RSA SecurID Access is another industry leader in the SSO space. It offers businesses a wide range of authentication options that work directly on users’ mobile phones and allow for each user to choose the method that works best for them. Options include push to approve, biometrics, SMS, hard tokens like fobs, and more. RSA facilitates the creation of categories of use within an organization. Administrators can configure authentication options based on user, application, context and risk levels. Its administrative functionality and ease of use makes it particularly popular with enterprise users. 

Pros

• Easily scalable for enterprise users
• Robust support for required authentication methods
• User-friendly self-service password administration
• Optimized for multi-factor authentication
• Interoperability across a wide range of apps and services
• Broad range of authentication options
• Consistent and reliable user experience across devices and locations
• Interoperable with other third-party SSO solutions

Cons

• Timed verification process can be inconvenient if you fail to enter information quickly enough
• Reported difficulties with learning curve required to properly deploy
• No log-in options if your organization opts to only use hard tokens and you don’t have your fob with you
• Cost can be prohibitive

 

These aren’t the only five SSO providers out there, but we hope this gives you an idea of variations in the largest single sign-on providers. Picking the right SSO provider will largely depend on your organization’s needs and requirements, so list out the most important requirements for your business before beginning your SSO provider research. 
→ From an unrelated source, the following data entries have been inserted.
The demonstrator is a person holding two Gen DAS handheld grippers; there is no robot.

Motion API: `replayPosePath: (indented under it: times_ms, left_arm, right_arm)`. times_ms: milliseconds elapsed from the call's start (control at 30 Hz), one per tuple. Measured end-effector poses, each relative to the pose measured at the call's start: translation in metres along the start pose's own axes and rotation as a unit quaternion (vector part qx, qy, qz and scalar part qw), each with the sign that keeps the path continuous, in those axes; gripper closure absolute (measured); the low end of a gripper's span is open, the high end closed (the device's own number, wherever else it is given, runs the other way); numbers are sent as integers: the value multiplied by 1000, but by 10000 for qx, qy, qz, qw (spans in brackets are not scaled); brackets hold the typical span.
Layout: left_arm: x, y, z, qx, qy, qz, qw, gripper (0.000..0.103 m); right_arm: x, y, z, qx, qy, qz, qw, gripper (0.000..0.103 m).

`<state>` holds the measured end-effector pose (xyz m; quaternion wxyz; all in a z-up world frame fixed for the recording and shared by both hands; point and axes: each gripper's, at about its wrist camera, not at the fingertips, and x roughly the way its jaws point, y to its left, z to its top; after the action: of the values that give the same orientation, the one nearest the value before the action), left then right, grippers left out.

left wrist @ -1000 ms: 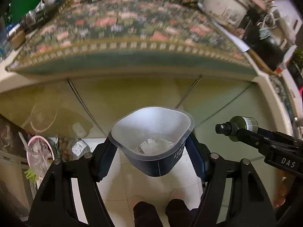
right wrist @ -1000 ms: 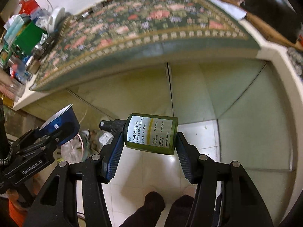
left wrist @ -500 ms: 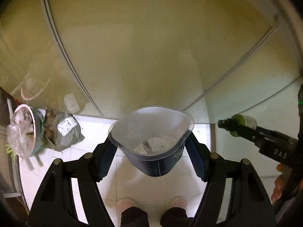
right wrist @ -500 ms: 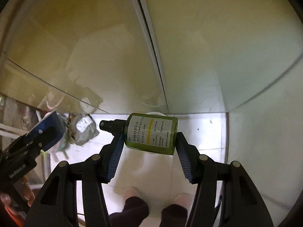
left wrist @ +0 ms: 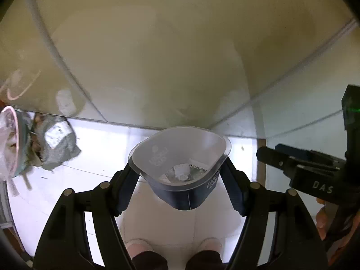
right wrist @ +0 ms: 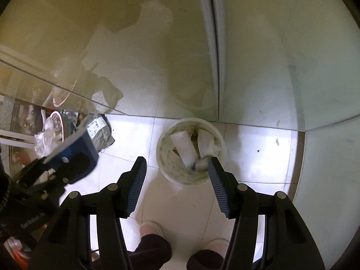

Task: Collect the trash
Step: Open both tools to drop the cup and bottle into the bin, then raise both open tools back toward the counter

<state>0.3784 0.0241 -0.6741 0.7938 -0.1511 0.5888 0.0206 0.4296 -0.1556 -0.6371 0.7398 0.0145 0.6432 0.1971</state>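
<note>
The left gripper (left wrist: 180, 175) points steeply down at the white tiled floor (left wrist: 101, 153), and its jaws are closed on the sides of a dark blue plastic cup with a clear flared rim (left wrist: 180, 168). The cup sits upright between the blue pads, and a few pale scraps lie in its bottom. In the right wrist view the same cup shows at about nine o'clock, tilted on its gripper.

The right gripper (right wrist: 177, 180) also points down. Its jaws stand moderately apart with nothing between the ribbed blue pads (right wrist: 136, 186). Beyond them, at about twelve o'clock from the fingertips, a round off-white bin (right wrist: 164, 157) stands on the floor against the foot of a glossy pale green cabinet front (right wrist: 157, 56). Inside the bin lie white crumpled papers (right wrist: 183, 146); the right-hand pad overlaps the bin's rim in the picture, though whether it touches cannot be told.

At about ten o'clock in the right wrist view, a grey crumpled bag with a white label (right wrist: 101, 128) lies on the floor beside a pink-rimmed container stuffed with clear plastic (right wrist: 55, 123). Both appear at nine o'clock in the left wrist view too.

At six o'clock in both views a person's dark trouser legs (right wrist: 153, 252) and pale slippers (right wrist: 150, 228) stand on the tiles.
</note>
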Motion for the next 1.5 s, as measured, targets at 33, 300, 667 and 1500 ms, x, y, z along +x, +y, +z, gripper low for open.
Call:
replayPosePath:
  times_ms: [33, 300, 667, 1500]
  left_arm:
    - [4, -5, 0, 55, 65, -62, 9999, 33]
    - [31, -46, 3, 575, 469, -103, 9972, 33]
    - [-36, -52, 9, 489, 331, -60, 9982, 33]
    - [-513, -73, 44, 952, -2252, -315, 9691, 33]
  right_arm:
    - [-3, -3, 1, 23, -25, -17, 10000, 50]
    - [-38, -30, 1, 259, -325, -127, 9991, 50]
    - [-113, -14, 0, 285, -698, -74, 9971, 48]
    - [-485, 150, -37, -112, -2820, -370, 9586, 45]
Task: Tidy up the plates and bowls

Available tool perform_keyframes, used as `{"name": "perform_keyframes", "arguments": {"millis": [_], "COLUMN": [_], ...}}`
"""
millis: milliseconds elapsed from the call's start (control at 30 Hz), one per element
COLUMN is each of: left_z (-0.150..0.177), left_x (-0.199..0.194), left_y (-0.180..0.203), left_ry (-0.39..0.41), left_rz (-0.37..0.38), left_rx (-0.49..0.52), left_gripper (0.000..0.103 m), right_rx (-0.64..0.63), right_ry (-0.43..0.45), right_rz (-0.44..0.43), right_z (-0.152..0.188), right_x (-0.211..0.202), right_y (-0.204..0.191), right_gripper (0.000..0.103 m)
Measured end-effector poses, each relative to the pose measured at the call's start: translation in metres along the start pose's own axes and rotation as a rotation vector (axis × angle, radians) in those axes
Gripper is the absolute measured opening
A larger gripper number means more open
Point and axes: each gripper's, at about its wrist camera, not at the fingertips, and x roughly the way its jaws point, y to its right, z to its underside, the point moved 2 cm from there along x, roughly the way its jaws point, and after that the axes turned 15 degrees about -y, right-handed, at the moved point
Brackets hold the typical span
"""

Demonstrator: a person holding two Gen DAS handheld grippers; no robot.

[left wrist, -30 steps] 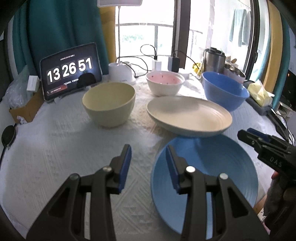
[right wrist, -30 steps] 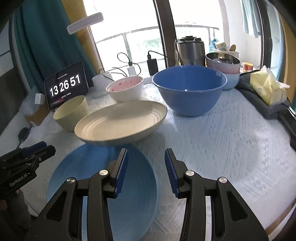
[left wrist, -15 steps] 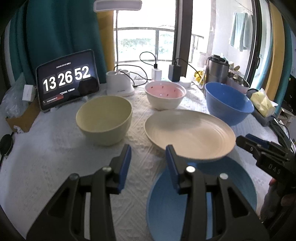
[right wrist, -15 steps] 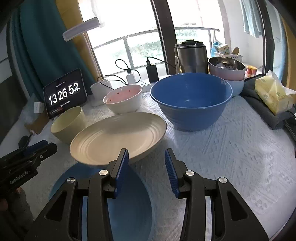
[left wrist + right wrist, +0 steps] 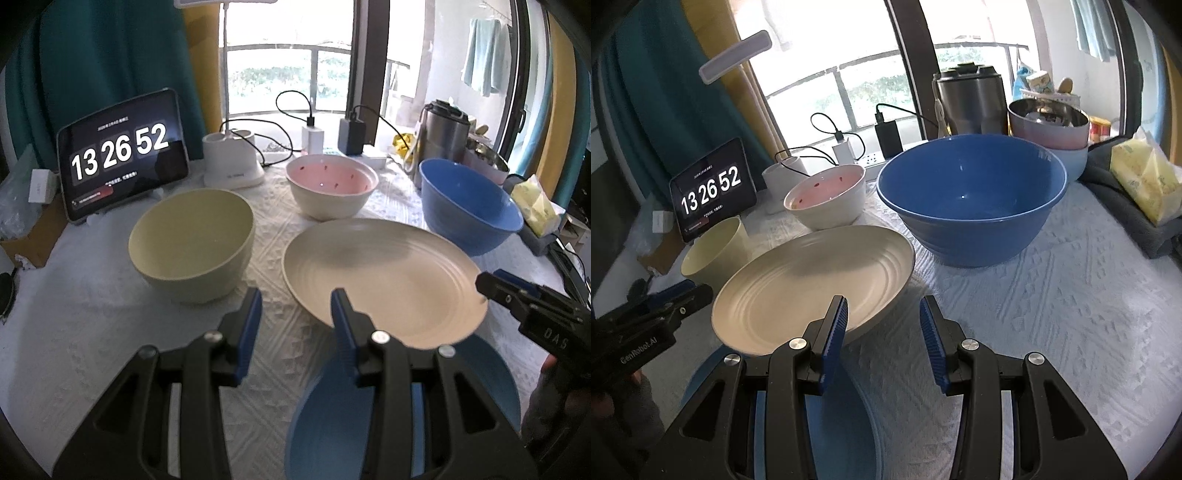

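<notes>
Your left gripper (image 5: pixel 295 317) and right gripper (image 5: pixel 882 325): both released, empty, flanking cream plate (image 5: pixel 384 277). Plate overlaps blue plate (image 5: pixel 480 373) near table edge; bowls sit behind, presumably awaiting nesting.

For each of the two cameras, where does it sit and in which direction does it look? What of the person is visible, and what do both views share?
Left wrist: sits on the left gripper, looking forward and down over the table at the yellow bowl and cream plate; the right gripper and a hand show at the right edge.
Right wrist: sits on the right gripper, looking toward the window at the large blue bowl; the left gripper shows at the left edge.
Shared: cream plate, blue plate, all three bowls, clock tablet.
</notes>
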Motion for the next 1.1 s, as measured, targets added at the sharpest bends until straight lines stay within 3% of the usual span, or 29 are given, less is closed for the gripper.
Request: {"name": "perform_keyframes", "arguments": {"millis": [367, 633, 1100], "left_z": [-0.011, -0.017, -0.016], "left_x": [0.020, 0.033, 0.031], "left_y": [0.000, 0.007, 0.011], "left_ry": [-0.054, -0.106, -0.109], "left_rz": [-0.021, 0.008, 0.027], "left_rx": [-0.014, 0.011, 0.037], "left_gripper": [0.041, 0.041, 0.040], "right_rx": [0.020, 0.024, 0.005], "right_ry": [-0.028, -0.048, -0.050], "right_rz": [-0.045, -0.077, -0.075], "right_z": [-0.009, -0.013, -0.013], "right_x": [0.015, 0.023, 0.024], "right_y": [0.006, 0.007, 0.002], "right_gripper": [0.044, 0.044, 0.044]}}
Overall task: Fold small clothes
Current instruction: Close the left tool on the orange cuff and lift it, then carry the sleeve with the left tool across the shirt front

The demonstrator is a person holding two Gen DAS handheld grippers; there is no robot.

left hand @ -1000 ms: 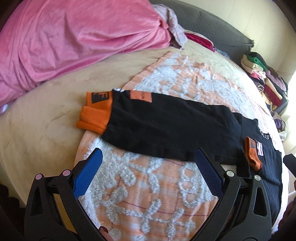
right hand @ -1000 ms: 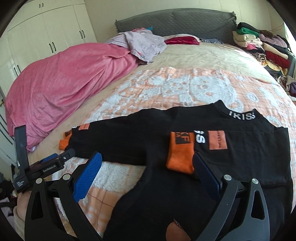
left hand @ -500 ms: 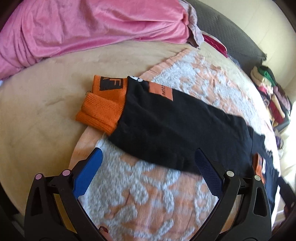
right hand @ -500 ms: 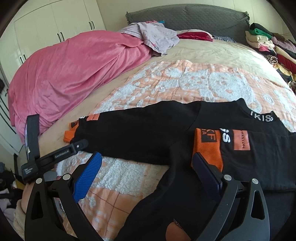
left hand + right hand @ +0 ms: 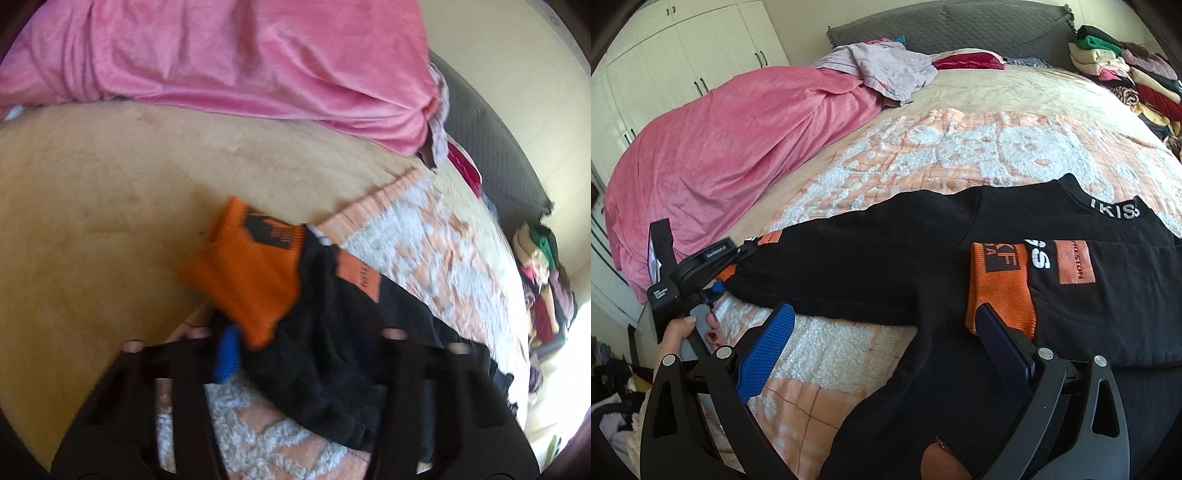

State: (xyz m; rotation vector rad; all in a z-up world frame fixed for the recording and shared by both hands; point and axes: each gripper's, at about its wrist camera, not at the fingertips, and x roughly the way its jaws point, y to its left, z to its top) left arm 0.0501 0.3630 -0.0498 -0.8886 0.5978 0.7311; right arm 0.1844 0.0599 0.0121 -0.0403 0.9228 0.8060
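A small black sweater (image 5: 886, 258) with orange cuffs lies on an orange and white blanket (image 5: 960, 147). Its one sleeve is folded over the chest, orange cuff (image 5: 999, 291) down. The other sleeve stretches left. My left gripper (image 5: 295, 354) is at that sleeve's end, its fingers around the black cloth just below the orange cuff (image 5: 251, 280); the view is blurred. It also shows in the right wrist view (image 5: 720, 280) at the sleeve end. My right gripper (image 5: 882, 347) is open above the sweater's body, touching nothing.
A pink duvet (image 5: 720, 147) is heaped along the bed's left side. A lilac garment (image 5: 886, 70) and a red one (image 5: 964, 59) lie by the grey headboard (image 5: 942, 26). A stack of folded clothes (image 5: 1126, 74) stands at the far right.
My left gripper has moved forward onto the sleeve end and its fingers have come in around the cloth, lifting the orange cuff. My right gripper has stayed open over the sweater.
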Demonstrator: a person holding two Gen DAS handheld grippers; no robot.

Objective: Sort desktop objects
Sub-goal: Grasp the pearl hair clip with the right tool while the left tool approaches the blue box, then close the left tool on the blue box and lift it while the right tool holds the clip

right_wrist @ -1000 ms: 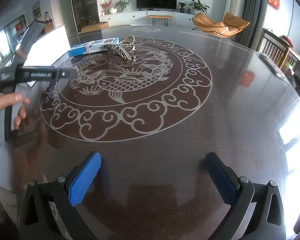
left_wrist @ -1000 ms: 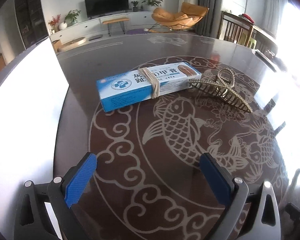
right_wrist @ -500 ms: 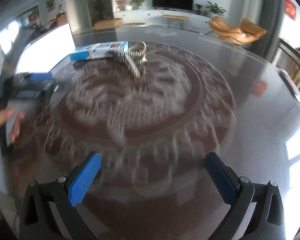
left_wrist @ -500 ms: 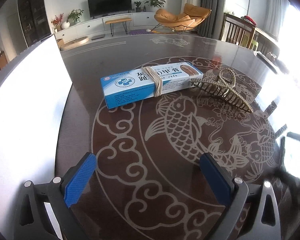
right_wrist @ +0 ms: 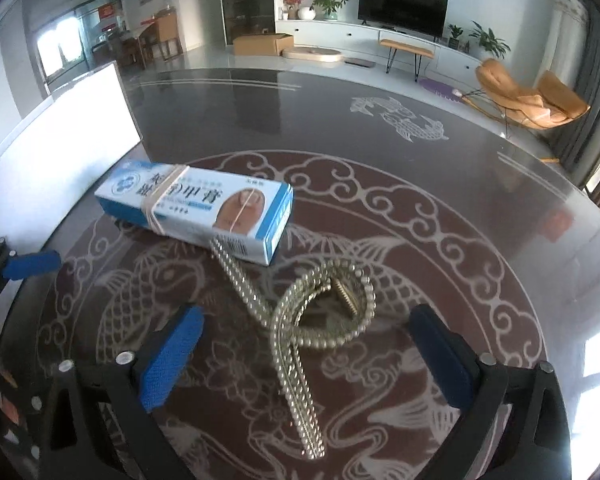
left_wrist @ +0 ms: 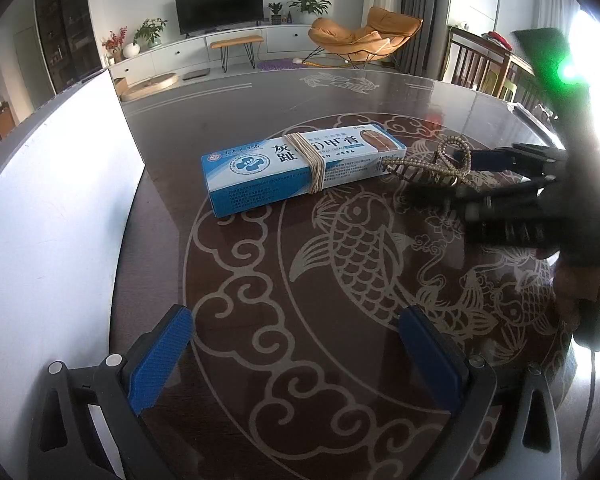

Then, make a wishlist gathered from the people who will be using your SSO. Does your marketing team need an API? Make that a requirement. Would your customer service team prefer to have an SSO that relies on behavioral attributes for less friction? Add that, too. Make sure your SSO is easy to use, but that the ease of use doesn’t sacrifice security.

Also, you’ll definitely need to work within a specified budget, so this is your opportunity to wheel and deal. If you find a perfect SSO for your organization, but it’s out of your budget constraints, see what kind of magic the sales representative can work to bring the cost into budget. Make sure that if the SSO you selected doesn’t work for your organization in practice, you can easily end your contract and pivot to a different solution.